What does this mean? This means that the same person with the new year’s resolutions might not make it to the gym. Maybe they were working a lot and were too tired to go, and then they didn’t have time to get to the grocery store so they picked up something from a fast food restaurant. What is going to happen to that person maybe in that moment, or maybe the next day, is that there are going to be feelings of shame, or general feelings of depression. That is because they put value into their goal, and they expected a reward, which they did not get. This adds another level of deeper emotion into what we know about learning, reward, and punishment. We can go back to the findings of Rolls and see that this means that this person’s lateral portion of their OFC is going to be firing a lot more than their medial portion.
But why does this matter? This is very important to what we know about activity when it comes to singular brain areas, because we can no longer classify the OFC as “active” or “inactive” at a specific time. It now becomes more specific, perhaps being able to tell that depressive patients likely have a much more active lateral OFC than medial OFC, which could have implications in treating that depression. When we know where a specific emotion or drive is coming from, we are further capable of diving into that area and being able to access it, and, if necessary, tweak it.

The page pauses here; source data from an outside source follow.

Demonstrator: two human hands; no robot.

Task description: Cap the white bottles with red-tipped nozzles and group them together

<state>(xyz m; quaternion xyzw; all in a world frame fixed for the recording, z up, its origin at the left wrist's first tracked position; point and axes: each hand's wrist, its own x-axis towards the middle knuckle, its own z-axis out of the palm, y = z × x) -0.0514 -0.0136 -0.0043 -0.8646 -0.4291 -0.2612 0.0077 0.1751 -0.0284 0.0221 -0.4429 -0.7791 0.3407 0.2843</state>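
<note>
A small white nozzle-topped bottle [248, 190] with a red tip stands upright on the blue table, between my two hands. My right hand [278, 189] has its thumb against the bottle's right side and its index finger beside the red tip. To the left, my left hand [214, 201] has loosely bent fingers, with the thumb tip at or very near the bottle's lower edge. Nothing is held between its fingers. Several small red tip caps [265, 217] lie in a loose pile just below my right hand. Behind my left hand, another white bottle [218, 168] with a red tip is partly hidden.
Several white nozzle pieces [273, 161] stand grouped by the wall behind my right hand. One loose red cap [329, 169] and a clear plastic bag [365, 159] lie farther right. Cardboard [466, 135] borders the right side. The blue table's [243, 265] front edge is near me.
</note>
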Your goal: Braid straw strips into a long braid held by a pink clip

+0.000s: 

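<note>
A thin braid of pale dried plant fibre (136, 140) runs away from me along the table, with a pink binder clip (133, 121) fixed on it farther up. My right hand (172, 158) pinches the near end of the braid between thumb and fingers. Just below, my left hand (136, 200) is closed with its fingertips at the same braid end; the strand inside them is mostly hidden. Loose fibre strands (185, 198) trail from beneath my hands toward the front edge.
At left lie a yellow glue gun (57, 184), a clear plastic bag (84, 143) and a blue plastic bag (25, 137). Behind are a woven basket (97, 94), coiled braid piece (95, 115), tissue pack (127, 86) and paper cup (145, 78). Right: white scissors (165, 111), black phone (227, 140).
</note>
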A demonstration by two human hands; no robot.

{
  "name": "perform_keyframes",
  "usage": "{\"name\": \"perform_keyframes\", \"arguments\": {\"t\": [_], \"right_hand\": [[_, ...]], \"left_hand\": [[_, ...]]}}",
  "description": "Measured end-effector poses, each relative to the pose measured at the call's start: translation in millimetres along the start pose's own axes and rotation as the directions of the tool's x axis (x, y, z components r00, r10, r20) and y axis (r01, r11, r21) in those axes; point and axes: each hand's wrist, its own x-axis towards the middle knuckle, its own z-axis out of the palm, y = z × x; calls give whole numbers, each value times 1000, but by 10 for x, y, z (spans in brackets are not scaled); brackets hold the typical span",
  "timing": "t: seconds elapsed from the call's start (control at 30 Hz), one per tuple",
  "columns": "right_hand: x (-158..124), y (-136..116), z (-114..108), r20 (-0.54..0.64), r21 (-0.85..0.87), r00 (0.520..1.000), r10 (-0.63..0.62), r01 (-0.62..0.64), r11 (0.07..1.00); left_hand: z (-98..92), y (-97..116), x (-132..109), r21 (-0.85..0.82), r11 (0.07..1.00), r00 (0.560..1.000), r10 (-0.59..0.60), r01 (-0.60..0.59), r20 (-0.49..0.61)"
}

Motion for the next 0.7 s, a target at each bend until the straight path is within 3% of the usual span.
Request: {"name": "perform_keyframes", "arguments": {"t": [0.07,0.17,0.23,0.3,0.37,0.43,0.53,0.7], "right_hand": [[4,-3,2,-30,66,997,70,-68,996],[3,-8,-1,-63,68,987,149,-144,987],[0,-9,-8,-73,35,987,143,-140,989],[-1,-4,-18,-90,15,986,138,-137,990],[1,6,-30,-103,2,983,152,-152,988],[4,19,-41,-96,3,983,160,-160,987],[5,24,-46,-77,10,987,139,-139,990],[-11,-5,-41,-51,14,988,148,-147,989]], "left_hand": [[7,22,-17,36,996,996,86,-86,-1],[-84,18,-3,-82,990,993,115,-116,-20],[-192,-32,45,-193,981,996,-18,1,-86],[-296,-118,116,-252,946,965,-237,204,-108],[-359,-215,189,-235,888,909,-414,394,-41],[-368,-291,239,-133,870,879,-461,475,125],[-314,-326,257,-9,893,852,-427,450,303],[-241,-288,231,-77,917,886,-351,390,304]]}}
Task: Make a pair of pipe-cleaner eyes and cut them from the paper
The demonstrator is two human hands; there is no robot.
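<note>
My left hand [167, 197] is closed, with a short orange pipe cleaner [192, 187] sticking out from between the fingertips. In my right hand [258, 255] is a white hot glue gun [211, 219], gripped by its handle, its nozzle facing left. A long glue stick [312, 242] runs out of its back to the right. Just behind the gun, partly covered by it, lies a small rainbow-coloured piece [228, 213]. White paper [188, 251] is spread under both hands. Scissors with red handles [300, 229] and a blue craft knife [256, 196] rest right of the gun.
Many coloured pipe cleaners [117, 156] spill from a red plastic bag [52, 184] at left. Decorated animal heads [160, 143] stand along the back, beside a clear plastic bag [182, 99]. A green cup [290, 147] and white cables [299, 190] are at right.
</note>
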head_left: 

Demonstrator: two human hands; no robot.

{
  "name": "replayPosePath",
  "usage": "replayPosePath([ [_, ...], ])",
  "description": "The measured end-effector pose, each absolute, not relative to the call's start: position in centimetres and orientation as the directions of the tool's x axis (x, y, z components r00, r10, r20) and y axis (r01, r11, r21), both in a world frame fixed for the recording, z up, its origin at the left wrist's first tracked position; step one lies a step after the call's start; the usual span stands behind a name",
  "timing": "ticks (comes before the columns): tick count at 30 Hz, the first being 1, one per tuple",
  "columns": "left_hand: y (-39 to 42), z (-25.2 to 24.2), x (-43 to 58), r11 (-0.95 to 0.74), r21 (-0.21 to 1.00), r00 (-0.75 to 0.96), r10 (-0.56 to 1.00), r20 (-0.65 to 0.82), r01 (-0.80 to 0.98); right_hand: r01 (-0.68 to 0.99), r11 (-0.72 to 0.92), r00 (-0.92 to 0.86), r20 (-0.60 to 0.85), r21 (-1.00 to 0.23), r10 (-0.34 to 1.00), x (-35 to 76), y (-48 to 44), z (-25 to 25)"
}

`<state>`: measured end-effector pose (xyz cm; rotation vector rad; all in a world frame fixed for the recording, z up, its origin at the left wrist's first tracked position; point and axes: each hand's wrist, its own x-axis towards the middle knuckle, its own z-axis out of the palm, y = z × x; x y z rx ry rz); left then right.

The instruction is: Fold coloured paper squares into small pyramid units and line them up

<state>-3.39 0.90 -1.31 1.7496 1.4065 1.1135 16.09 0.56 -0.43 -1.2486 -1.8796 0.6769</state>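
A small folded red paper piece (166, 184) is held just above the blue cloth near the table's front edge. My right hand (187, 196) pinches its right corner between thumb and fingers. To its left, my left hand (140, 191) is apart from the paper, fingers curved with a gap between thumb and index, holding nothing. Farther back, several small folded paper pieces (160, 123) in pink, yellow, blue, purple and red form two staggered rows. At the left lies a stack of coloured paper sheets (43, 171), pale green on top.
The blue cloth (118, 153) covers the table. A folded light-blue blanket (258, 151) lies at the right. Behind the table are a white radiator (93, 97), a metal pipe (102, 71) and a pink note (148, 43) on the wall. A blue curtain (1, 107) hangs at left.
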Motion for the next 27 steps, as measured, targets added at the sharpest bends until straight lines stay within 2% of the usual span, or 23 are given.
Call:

To tie all of this together, we emphasize the importance of understanding motivation and decision-making, specifically giving context toward the OFC as it emerges as a crucial component of what we have named the “Value Cortex,” because of its integration of sensory, emotional, and cognitive inputs to guide behavior. By assigning subjective value to choices, the OFC influences both goal-directed actions and habitual responses, shaping how individuals assess rewards and risks. Its intricate connections with other neural regions underscore its role in adapting decisions based on experience and changing circumstances. As research continues to unravel the complexities of the OFC, we expect that deeper insights into its function could enhance our understanding of behavioral disorders and perhaps even inform interventions aimed at improving human decision-making processes. Ultimately, the study of motivation and the OFC not only illuminates the neural underpinnings of choice but also highlights the dynamic interplay between cognition and emotion in shaping human behavior. We will likely expand this research, as well as previous research we have done (for example: 1, 2, 3, and 4) and our knowledge into how it may affect more specific activities of daily living, such as disorders like Major Depressive Disorder.